According to Canadian guidelines, anticoagulants are recommended for patients with atrial fibrillation who are at moderate-to-high risk of strokes. The same guidelines also state that no treatment is recommended for patients with atrial fibrillation who are at low risk of strokes.


What is a stroke?

A stroke occurs when blood flow to a part of the brain is interrupted. A stroke affects brain functions, preventing them from working properly.

The interruption of blood flow to the brain can be caused by:

  • Obstructed blood flow (ischemia)
    • A blood clot can cause a decrease in blood flow. A temporary blood flow obstruction with symptoms disappearing within minutes or hours is called a transient ischemic attack (TIA).
  • Hemorrhage
    • When there is a rupture of a blood vessel or abnormal vascular structure.

Silent cerebral ischemia occurs when tiny clots travel to the brain without causing a clinical CAV.

What is the risk of stroke in people with atrial fibrillation?

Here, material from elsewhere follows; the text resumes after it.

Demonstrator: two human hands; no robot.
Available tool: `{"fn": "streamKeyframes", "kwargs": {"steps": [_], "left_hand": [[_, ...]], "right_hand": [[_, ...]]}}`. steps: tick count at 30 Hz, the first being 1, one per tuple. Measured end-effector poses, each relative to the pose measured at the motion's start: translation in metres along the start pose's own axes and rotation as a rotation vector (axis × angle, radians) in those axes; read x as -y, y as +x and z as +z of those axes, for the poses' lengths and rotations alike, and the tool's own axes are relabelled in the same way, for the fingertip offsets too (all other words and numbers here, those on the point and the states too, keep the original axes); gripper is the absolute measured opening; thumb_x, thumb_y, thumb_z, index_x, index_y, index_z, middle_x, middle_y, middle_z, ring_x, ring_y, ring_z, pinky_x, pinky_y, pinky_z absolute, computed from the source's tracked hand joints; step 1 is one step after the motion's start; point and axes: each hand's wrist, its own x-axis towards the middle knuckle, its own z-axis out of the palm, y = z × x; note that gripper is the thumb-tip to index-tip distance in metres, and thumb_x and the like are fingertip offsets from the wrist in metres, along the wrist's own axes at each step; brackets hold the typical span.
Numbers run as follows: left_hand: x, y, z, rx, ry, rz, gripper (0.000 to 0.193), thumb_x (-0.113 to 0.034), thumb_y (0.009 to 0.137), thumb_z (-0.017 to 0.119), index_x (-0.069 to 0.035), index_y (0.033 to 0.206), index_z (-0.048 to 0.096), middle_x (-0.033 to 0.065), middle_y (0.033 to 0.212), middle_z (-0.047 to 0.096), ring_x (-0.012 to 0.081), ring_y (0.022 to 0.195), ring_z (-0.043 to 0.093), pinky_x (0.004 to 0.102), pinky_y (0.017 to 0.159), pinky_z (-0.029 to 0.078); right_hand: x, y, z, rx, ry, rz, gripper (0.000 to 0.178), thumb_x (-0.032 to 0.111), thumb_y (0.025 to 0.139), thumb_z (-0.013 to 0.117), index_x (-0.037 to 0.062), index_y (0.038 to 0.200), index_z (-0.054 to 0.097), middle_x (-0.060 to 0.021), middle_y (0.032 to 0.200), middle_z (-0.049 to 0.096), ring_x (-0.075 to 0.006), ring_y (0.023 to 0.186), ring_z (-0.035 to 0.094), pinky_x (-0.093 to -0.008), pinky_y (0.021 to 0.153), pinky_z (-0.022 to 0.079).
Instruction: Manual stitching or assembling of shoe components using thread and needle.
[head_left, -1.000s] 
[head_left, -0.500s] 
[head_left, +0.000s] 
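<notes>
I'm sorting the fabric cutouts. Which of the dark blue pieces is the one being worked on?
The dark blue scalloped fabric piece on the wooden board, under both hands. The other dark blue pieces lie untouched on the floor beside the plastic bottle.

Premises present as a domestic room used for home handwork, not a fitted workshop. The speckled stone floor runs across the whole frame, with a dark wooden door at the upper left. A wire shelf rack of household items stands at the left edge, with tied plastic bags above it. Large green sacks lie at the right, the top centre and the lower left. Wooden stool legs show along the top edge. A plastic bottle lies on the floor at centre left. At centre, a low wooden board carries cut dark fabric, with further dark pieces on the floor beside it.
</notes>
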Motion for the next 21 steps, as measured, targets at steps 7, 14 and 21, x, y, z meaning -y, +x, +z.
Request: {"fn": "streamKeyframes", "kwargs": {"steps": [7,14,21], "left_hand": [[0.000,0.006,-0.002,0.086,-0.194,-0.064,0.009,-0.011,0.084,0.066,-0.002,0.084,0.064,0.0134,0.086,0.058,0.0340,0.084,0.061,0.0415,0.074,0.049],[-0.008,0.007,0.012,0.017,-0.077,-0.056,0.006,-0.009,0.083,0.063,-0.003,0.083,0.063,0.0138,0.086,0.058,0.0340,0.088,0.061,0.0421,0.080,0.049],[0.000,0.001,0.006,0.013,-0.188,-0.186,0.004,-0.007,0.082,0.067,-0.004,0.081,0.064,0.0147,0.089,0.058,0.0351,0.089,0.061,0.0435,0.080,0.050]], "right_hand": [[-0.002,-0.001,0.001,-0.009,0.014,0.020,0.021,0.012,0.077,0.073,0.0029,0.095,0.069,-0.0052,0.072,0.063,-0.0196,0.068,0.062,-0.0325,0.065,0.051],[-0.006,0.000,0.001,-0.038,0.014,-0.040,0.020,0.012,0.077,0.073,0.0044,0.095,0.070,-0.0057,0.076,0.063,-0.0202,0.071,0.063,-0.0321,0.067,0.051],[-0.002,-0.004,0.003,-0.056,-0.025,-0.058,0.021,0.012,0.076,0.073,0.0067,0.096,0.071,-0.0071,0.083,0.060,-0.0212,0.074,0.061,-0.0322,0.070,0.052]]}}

The risk is 0.7% in low-risk patients and 18% in high-risk patients annually.

What is the risk of silent cerebral ischemia in those suffering from atrial fibrillation?

The risk is 3 to 7 times higher than in patients with normal (sinus) rhythm. The number of brain lesions is also much higher.


What is neurocognitive decline?

Neurocognitive decline is an impairment of one or more mental abilities, such as memory, comprehension, reasoning, and attention.

Several studies confirm the link between silent cerebral ischemia, cognitive decline, and atrial fibrillation.

Is cognitive impairment caused by atrial fibrillation permanent?

It is difficult to determine if cognitive issues are permanent. In general, cognitive impairment caused by silent cerebral ischemia results in permanent damage. The goal is, therefore, to find a preventive treatment.

Are those with atrial fibrillation more likely to experience cognitive decline?

The link between atrial fibrillation, cognitive impairment, and dementia was established a few years ago. The presence of atrial fibrillation aggravates all types of dementia.